Comme souvent, la France a un train de retard sur les États-Unis – pardon : les States – dans ce qu’il est convenu d’appeler les questions de société – pardon encore : sociétales. Prenez tout ce qui tourne autour de la théorie du  qui « n’existe pas », comme osait l’affirmer Najat Vallaud-Belkacem lorsqu’elle était ministre de l’Éducation nationale. Cette théorie n’existe peut-être pas, mais on ne parle plus que de genre. Le idéal n’existant pas, on a cependant sacrément progressé dans ce domaine. Par exemple, allez sur le site Service-public.fr, site officiel de l’administration française, vous saurez tout… « Vous souhaitez changer l’indication du sexe sur vos actes d’état civil ? Il n’est pas nécessaire d’avoir suivi un traitement médical ou d’avoir été opéré. Vous devez démontrer que le sexe indiqué sur votre état civil ne correspond pas à celui de votre vie sociale… » Notez qu’on y parle de votre « sexe social » et de votre « sexe juridique », pas de votre « sexe biologique » : c’est un signe. Du reste, certains vont même jusqu’à suggérer que l’on supprime la mention du sexe sur les documents d’état civil, d’autres qu’on instaure un système « d’autodéclaration » (à quel âge ? Débat à l’horizon), enfin, certains proposent que l’on ajoute la mention « sexe neutre ». Tout est possible, c’est le jeu de la vie.

Cela dit, il n’est pas question de parler de sexe ici, mais de genre. C’est le sujet du jour. Mais c’est un peu lié quand même. Un train de retard sur les States, disions-nous. En 2019, le pronom neutre They faisait son entrée officielle dans le dictionnaire américain Merriam-Webster, filiale de l’Encyclopaedia Britannica depuis 1964. Le 18 novembre 2019, Match consacrait un article à cette introduction « dictionnariale ». « “They” gagne du terrain aux Etats-Unis, utilisé par les personnes dites “non binaires”, qui ne s’identifient ni comme homme ni femme. Un combat qui s’étend de façon encore confidentielle à d’autres pays : en France certains suggèrent la généralisation du pronom équivalent “iel”, contraction de “il” et “elle”. » Il est de bon ton, désormais, lorsqu’on est progressiste, de préciser sur son profil de réseau social comment on souhaite être identifié. Ainsi, celui de la vice-présidente américaine Kamala Harris, cochant toutes les cases : « Wife-Momala-Auntie-She/her » (« Momala » étant le nom que lui donnent les enfants de son mari. On s’en fout un peu, au niveau des problèmes géopolitiques qui secouent notre vaste monde, mais bon…).

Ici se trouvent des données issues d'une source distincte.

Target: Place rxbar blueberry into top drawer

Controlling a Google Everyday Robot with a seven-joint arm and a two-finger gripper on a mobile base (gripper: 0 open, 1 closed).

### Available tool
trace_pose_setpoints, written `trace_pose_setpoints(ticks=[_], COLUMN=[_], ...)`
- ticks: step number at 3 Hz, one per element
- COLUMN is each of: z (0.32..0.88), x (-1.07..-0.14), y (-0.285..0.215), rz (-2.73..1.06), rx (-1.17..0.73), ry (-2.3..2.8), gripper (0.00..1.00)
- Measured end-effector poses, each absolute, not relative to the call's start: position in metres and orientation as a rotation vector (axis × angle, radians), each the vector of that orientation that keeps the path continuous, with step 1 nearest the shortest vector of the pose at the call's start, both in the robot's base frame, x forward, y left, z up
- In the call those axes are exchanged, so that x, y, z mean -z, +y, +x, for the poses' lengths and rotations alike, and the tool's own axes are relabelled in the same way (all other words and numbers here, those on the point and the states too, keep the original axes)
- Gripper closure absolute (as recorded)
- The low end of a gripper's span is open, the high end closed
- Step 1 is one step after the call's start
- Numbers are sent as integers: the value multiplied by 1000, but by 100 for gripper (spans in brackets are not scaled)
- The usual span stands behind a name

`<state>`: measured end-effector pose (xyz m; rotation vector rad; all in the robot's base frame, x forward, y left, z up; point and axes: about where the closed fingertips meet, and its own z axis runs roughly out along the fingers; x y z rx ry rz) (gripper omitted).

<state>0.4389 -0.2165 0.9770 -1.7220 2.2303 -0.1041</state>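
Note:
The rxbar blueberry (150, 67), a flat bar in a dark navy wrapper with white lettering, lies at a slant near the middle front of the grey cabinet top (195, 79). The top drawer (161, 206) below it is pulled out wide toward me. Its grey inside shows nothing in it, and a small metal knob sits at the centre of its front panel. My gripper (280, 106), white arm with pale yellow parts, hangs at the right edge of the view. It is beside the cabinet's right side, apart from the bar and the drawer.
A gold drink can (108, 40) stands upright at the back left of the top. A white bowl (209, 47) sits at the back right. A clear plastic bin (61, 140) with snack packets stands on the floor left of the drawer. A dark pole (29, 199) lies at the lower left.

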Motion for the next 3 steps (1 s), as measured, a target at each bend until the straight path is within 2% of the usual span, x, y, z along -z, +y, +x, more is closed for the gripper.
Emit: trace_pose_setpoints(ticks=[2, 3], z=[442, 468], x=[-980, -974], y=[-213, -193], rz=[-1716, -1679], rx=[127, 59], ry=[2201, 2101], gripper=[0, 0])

Trois ans après les USA, donc, la vague progressiste s’échoue chez nous. Le dictionnaire Robert vient en effet d’introduire le pronom « iel » dans les pages de son dico en ligne. Définition : « Pronom personnel sujet de la troisième personne du singulier et du pluriel, employé pour évoquer une personne quel que soit son genre. On écrit aussi “ielle”, “ielles”. » La mention « rare » est précisée. Effectivement, en faisant mon marché par chez moi, je ne l’ai pas encore entendu. Il s’agit pour le célèbre dictionnaire, toujours à la pointe du « progressisme antiacadémique », comme l’a fait remarquer Philippe Dassier sur Twitter, d’être plus « inclusif », adjectif désormais valise ou tarte à la crème, qui peut tout aussi bien s’appliquer à un gouvernement taliban (dans tes rêves !) qu’à une résidence pour seniors en zone périurbaine.

Bon, tout ça, c’est bien joli, mais rien de tel qu’un peu de pratique pour comprendre, surtout dans une matière aussi rébarbative que la grammaire. Pour cela, un petit plongeon dans un chef-d’œuvre, le Guide de grammaire neutre inclusive, document qui « a grandement été inspiré par Le petit dico du français neutre/inclusif du blog français La vie en Queer ». Les auteurs de ce guide ne manquent d’ailleurs pas de remercier « chaleureusement saon auteurice pour son travail ». Ainsi, pour parler d’une personne qui ne se reconnaît ni du masculin ni du genre féminin, on écrira : « Iel s’en va à l’épicerie. » L’épicier fera gaffe à ne pas lancer trop vite un traditionnel « Bonjour à vot’ dam ! » Un autre exemple, plus complexe, cette fois : « C’est pour elleux qu’iels ont discuté avec ellui. » Essayez à l’oral, c’est joli comme tout. Pour rester en famille : « Iel a eu la visite de saon cousaine. » On ne dit pas si iel s’appelle Bette. À côté de ce charabia, le très macronien « celles et ceux » passe pour de la littérature Grand Siècle.